Evaluating a chatbot response is comparatively simple: did the answer follow instructions, use the right facts and avoid obvious policy failures? Long-running agents are harder. They produce plans, choose tools, update state, make partial decisions and recover from errors before a final output exists.
An agent can fail even when the final answer looks acceptable. It may have used the wrong source, skipped an approval step, spent too much, leaked unnecessary data, retried an unsafe action or created a result that cannot be reproduced. Evaluation must therefore inspect the path, not only the destination.
Build task suites from real work
Good agent evaluations start with realistic tasks. Use anonymised tickets, representative documents, common edge cases, awkward handoffs and historical failures. Include tasks that should be refused or escalated, not just tasks the agent should complete.
Each task should define success criteria at multiple levels: plan quality, tool selection, data handling, intermediate artefacts, final output, time, cost and escalation behaviour. This makes failures more diagnosable and helps teams improve the workflow instead of endlessly tweaking prompts.
Trace review is mandatory
Every meaningful agent run should produce a trace that can be reviewed. The trace should show inputs, retrieved context, model decisions, tool calls, errors, retries, approvals and final artefacts.
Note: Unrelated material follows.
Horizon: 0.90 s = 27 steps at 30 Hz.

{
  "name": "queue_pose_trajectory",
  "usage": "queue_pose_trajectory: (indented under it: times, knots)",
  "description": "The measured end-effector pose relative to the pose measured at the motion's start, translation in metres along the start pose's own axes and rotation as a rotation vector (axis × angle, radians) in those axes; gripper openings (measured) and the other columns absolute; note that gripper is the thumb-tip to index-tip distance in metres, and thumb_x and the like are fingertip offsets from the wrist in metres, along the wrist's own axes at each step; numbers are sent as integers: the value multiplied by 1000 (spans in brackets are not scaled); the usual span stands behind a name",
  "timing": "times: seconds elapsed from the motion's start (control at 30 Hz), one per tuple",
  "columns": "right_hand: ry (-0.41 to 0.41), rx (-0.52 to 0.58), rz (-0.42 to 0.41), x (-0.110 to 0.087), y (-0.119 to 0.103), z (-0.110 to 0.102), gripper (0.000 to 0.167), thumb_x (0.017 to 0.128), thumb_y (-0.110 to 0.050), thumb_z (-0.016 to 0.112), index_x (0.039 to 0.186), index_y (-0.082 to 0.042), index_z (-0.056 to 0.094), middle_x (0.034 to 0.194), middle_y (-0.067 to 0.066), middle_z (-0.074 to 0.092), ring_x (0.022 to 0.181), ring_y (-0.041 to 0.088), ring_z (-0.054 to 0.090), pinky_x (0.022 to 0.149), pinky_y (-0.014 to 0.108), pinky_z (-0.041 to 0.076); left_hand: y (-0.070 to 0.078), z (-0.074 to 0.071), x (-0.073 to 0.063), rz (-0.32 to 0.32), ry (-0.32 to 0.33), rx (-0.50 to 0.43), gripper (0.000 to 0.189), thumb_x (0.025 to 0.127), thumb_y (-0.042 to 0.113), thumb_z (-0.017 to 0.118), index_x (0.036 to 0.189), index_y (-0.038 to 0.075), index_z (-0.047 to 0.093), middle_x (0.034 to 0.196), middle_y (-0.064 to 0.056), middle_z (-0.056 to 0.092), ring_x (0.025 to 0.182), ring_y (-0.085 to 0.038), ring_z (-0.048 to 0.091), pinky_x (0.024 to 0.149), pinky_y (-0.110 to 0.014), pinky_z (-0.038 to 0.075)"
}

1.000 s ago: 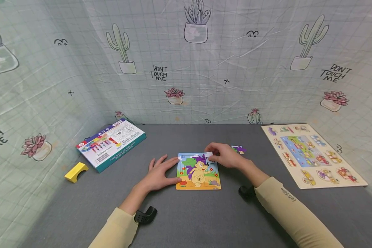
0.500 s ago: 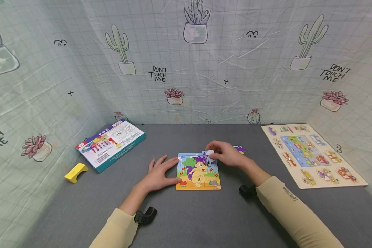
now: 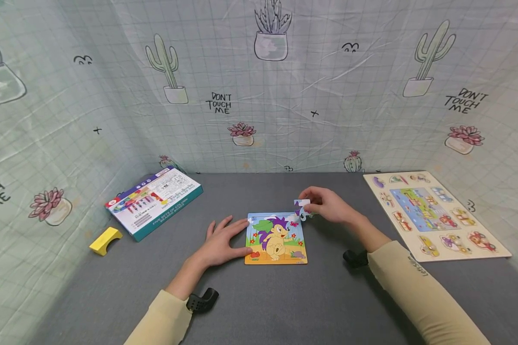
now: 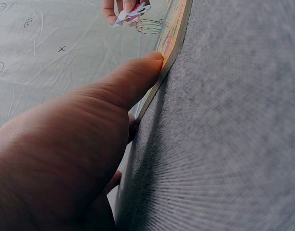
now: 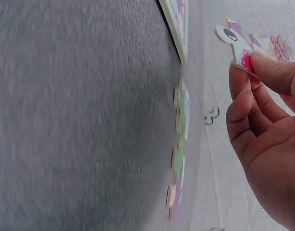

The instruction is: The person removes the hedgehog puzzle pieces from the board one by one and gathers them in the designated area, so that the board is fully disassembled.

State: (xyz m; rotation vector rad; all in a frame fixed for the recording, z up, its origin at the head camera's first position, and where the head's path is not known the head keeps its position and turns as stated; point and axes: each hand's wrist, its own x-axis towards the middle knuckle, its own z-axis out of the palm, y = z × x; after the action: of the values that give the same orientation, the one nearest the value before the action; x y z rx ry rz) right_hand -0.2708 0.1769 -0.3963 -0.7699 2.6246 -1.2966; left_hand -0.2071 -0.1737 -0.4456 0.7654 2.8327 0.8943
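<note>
A square hedgehog jigsaw puzzle (image 3: 276, 244) lies flat on the grey table. My left hand (image 3: 219, 244) rests at its left side, fingers fairly straight, with thumb and fingertips touching the edge. In the left wrist view the thumb (image 4: 138, 79) presses on the board's rim. Just off the puzzle's upper right corner, my right hand (image 3: 328, 205) pinches a jigsaw piece (image 3: 302, 210) between thumb and fingers, raised above the table. The right wrist view shows that piece (image 5: 241, 45) with purple, a black-and-white spot and red on it. Loose jigsaw pieces (image 5: 181, 113) lie on the table below this hand.
A box of column beads (image 3: 155, 201) lies at the back left, with a yellow arch block (image 3: 106, 240) in front of it. At the right lies a large wooden picture board (image 3: 407, 232). A printed cloth (image 3: 285, 143) hangs behind and at both sides.
My right hand has lifted a jigsaw piece from the puzzle's upper right corner and carried it right and away from me. My left hand has stayed still.
</note>
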Motion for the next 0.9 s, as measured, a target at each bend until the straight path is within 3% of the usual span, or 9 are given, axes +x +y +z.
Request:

For production systems, traces are the foundation for debugging, audit, incident response and continuous evaluation.
Trace review also supports a useful failure taxonomy. Label problems such as missing context, wrong tool, weak plan, unsafe action, policy miss, citation gap, format drift, excessive retries, escalation failure and cost overrun. Once failures have names, teams can track whether the system is actually improving.
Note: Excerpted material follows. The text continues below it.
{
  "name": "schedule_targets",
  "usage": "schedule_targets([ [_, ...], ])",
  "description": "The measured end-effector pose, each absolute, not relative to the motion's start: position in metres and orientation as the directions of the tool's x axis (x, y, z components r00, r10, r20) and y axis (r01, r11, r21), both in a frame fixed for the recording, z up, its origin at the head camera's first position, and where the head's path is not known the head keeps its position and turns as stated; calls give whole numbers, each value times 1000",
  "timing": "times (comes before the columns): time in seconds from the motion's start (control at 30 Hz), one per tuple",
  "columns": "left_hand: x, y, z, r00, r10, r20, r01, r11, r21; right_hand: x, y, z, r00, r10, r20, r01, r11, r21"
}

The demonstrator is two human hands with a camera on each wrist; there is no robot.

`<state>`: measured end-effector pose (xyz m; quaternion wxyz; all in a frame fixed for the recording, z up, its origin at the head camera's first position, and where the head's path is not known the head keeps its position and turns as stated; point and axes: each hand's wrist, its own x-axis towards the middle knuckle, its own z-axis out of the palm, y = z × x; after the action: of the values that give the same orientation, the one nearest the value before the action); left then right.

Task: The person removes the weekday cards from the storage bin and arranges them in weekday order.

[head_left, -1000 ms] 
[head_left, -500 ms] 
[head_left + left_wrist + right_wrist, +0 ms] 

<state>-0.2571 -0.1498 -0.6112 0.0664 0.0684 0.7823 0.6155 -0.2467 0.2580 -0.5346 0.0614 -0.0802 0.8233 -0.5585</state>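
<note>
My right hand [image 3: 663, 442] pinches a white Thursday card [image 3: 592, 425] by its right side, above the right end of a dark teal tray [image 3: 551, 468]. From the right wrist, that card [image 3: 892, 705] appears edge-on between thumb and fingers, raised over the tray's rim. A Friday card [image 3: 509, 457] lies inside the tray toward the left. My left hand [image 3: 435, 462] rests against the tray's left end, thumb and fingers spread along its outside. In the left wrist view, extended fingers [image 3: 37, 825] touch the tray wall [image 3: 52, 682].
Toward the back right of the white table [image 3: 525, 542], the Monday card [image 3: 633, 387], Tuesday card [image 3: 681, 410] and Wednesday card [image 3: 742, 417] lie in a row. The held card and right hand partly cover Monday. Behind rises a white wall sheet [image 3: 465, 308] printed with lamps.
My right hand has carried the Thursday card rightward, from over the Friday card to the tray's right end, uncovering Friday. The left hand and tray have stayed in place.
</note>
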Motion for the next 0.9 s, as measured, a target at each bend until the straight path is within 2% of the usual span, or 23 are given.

Release gates should be boring and strict
Agent changes should not ship because a demo looked good. They should pass regression gates. These gates should include must-pass safety cases, representative business tasks, tool permission checks, cost thresholds, latency thresholds and human-review acceptance criteria.
The point is to create confidence that survives model upgrades, prompt changes, tool changes and data changes. As models become more capable, evaluation has to become more systematic. Otherwise the organisation only learns about regressions after users or customers find them.